Preserving salmon and restoring their river habitats
Swimming hundreds of miles upstream to spawn, Salmon breeds such as coho, Chinook, chum, and steelhead are vital to the local environment. Wildlife relies on salmon for food, and people rely on salmon as an economic stabilizer. When salmon populations are in decline, the entire ecosystem suffers. Due to years of human activity and land development, salmon populations in the Pacific Northwest are diminishing.
To combat this problem, the Lindblad Expeditions-National Geographic (LEX-NG) Fund has given a grant to Columbia Land Trust, a regional nonprofit that is working hard to restore important salmon spawning, migration, and rearing habitats while galvanizing people to actively participate in conservation efforts.

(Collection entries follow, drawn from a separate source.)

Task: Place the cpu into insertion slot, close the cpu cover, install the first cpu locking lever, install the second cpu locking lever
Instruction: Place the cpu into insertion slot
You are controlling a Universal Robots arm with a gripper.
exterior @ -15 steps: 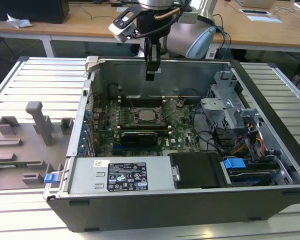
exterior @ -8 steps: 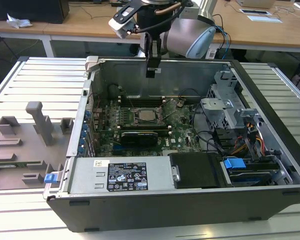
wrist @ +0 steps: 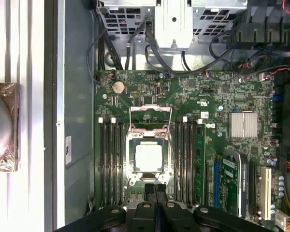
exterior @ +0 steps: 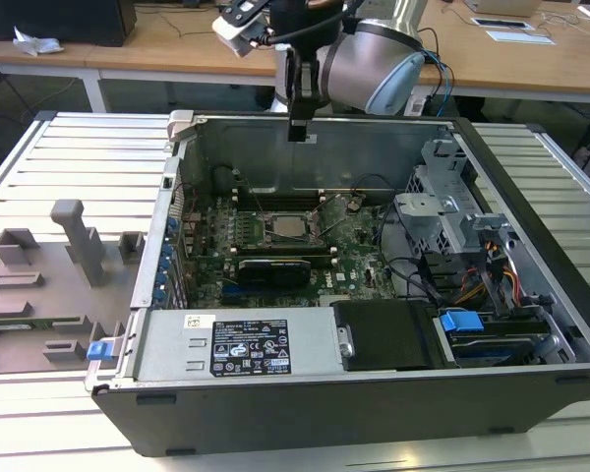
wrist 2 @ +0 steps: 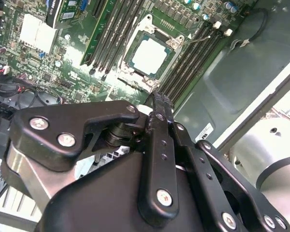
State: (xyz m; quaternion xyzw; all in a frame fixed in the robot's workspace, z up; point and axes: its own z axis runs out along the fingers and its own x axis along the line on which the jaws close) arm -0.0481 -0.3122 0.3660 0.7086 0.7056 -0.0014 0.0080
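The black pincer (wrist: 155, 188), fingers together, hung near the open thin square silver metal cpu cover (wrist: 150, 108), likely light yet stiff, best pushed at its free edge.

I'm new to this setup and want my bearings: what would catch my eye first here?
The open computer case with its green motherboard draws the eye first. Mid-board, the cpu sits in the insertion slot, with the cpu cover swung open beside it. The gripper hangs above the case, shut and empty.
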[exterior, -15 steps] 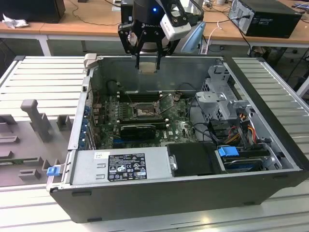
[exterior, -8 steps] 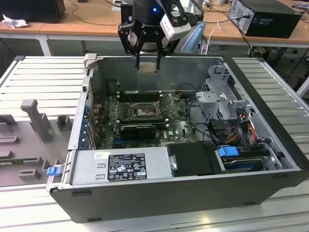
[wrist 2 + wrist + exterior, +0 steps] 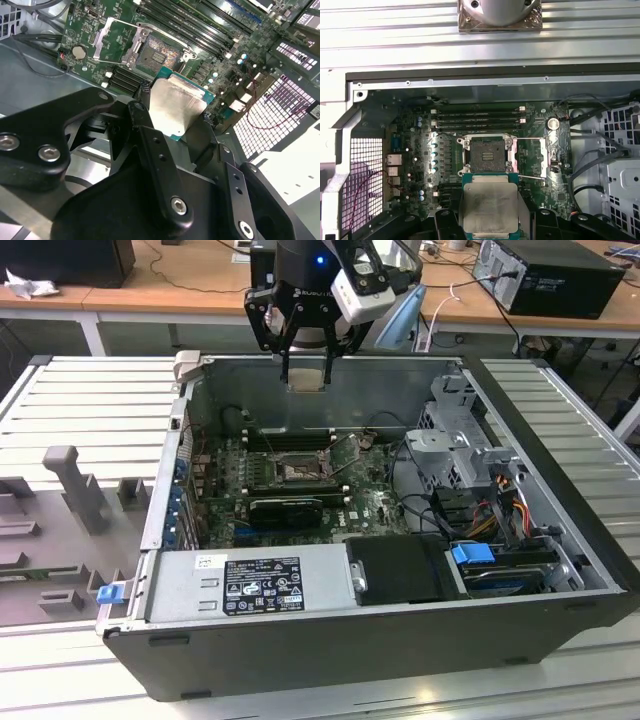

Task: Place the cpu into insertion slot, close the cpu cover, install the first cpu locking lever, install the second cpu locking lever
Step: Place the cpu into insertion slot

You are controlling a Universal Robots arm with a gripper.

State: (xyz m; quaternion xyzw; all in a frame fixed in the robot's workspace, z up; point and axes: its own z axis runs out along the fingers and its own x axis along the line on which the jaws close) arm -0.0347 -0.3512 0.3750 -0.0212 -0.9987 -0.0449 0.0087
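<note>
My gripper [image 3: 306, 368] hangs above the open computer case, over its back wall, shut on the cpu [image 3: 305, 381]. In both wrist views the cpu [image 3: 490, 206] [image 3: 176, 106] shows its pale silvery face on a green edge, clamped between the black fingers [image 3: 143, 120]. Below on the green board lies the insertion slot [image 3: 487, 154] [image 3: 157, 54] [image 3: 297, 472], its dark centre bare. The cpu cover [image 3: 543, 157] [image 3: 116, 42] is swung open beside the slot, with thin metal levers raised around it.
Long black memory slots [image 3: 479, 116] run along one side of the socket. A black finned block [image 3: 286, 508] lies on the near side. The power supply [image 3: 250, 585], drive cage [image 3: 465, 445] and cables [image 3: 500, 505] crowd the case's front and the exterior view's right.
</note>
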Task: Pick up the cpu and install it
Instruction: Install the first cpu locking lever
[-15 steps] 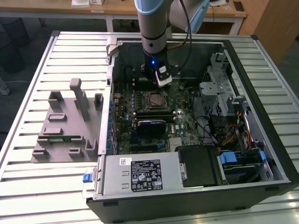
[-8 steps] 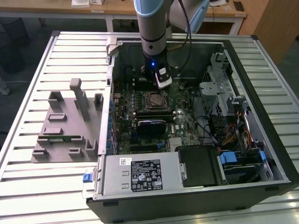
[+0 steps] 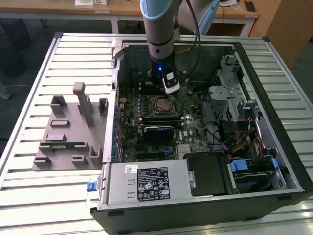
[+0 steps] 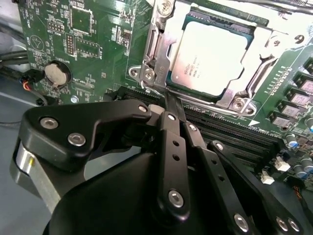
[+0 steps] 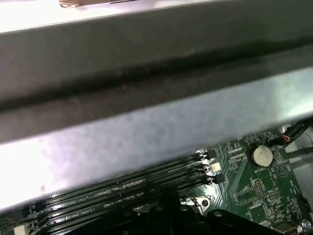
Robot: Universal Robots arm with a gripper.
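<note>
so the small flat square cpu with the pale silver top [image 4: 211, 58] is already lying in the metal socket frame [image 4: 155, 58] on the green motherboard [image 4: 93, 44], not in the black linkage gripper [image 4: 171, 105]; the gripper's fingers look pressed together with nothing between them, tips just beside the socket's edge, at roughly 7 o'clock from the chip in the second wrist view.

what could go wrong (just my read): the tips sit so close to the frame that a small sideways drift might catch it, or knock the chip crooked if it isn't fully seated.

the exterior view shows the open dark computer case [image 3: 274, 73] on the slatted metal table [image 3: 29, 78] and the grey parts holder [image 3: 68, 142] at its 9 o'clock; the first wrist view adds the black memory slots [image 5: 122, 188].
</note>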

With our support, Columbia Land Trust is making significant progress in their salmon restoration project and in acquiring conservation easements from landowners in the region.
To learn about Columbia Land Trust’s work, explore the projects listed below, or read a blog entry here.
Columbia Land Trust’s salmon restoration project works to restore salmon habitats in the Pacific Northwest to their historical condition by reconnecting tidal wetlands, controlling invasive weeds, and planting native trees and shrubs.
With support from the LEX-NG Fund, the Columbia Land Trust identifies and acquires conservation properties along the Columbia River watershed, preserving their natural beauty and habitats for generations to come.